**Task item**
Print exactly the lines that run from the one containing "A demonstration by" to the final line of the data, both included, and print none of the pictures.

**Collected data**
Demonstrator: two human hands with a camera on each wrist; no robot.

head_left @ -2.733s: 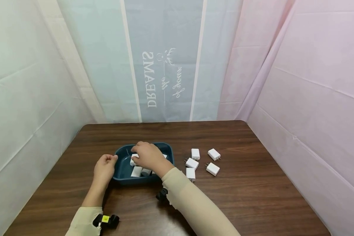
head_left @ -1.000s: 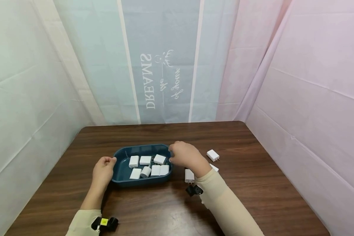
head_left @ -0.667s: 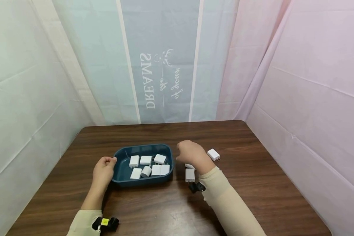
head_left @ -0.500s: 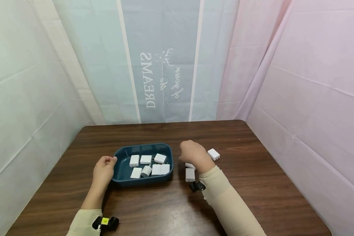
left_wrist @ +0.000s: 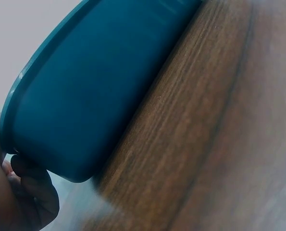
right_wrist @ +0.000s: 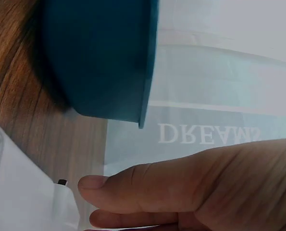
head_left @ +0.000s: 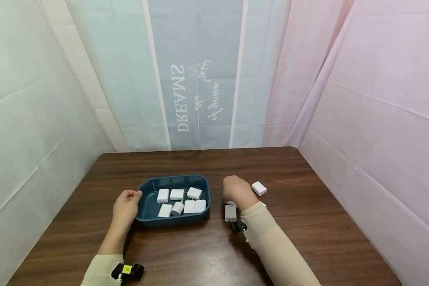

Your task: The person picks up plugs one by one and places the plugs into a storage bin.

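Note:
My left hand (head_left: 126,204) pinches the left rim of a dark teal plastic tray (head_left: 164,222); the left wrist view has its fingers curled under the rim of the tray (left_wrist: 80,96). Several white plug-in chargers (head_left: 163,196) lie inside, one of them rounder in shape (head_left: 177,208). To the right of the tray, my right hand (head_left: 239,192) is low over loose chargers. In the right wrist view its thumb (right_wrist: 138,185) and a finger are near a white charger (right_wrist: 18,187); whether they hold one is hidden.
One charger (head_left: 230,213) lies below my right hand, with another partly covered behind it. A further charger (head_left: 259,188) lies to the right, prongs outward. The wooden table (head_left: 186,254) is bounded by hanging cloth (head_left: 200,79) at the back and sides.
My right hand has left the tray's interior, passed its right rim and moved right and down onto the loose chargers. My left hand stays at the tray's left rim.

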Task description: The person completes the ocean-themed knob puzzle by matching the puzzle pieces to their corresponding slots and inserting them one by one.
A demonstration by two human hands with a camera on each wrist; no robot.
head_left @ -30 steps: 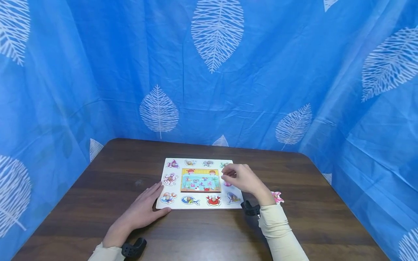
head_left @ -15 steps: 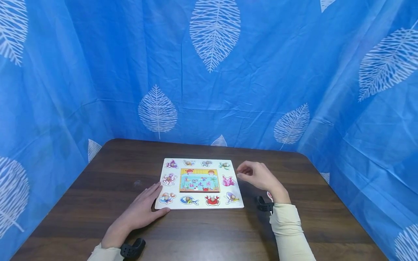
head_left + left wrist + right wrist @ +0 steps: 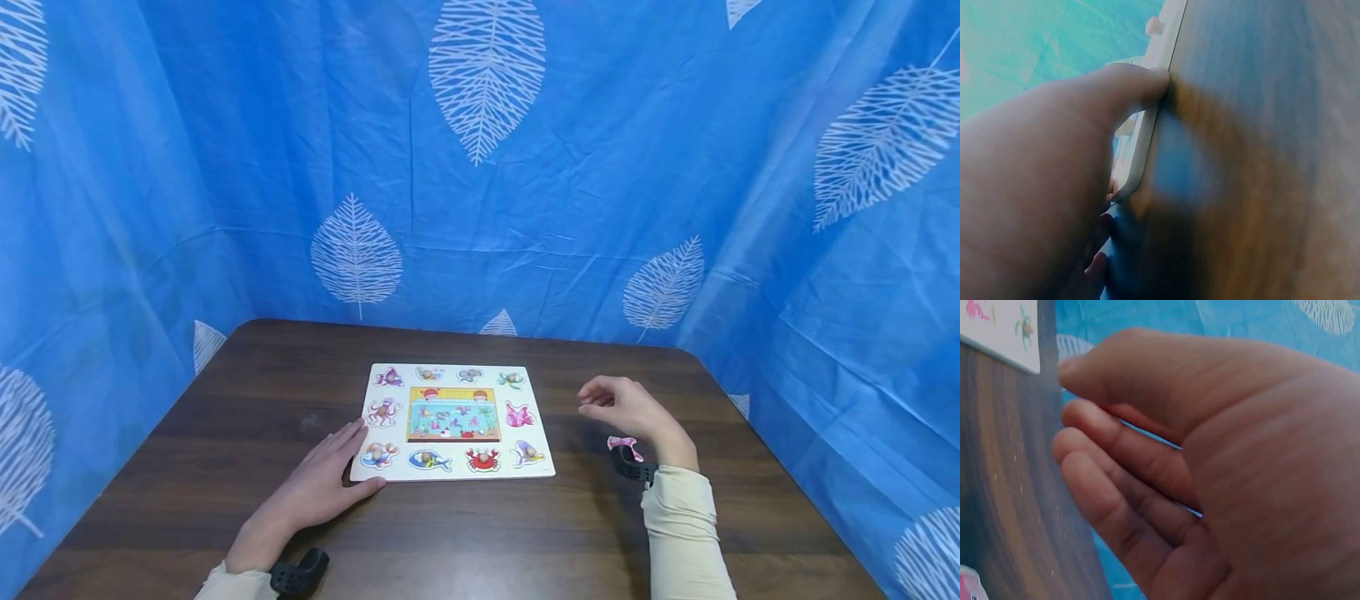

**Expected answer**
A demonstration by two human hands with a camera on each wrist; no robot.
head_left @ -30 steps: 
head_left @ -15 steps: 
head_left + left wrist + right wrist @ +0 steps: 

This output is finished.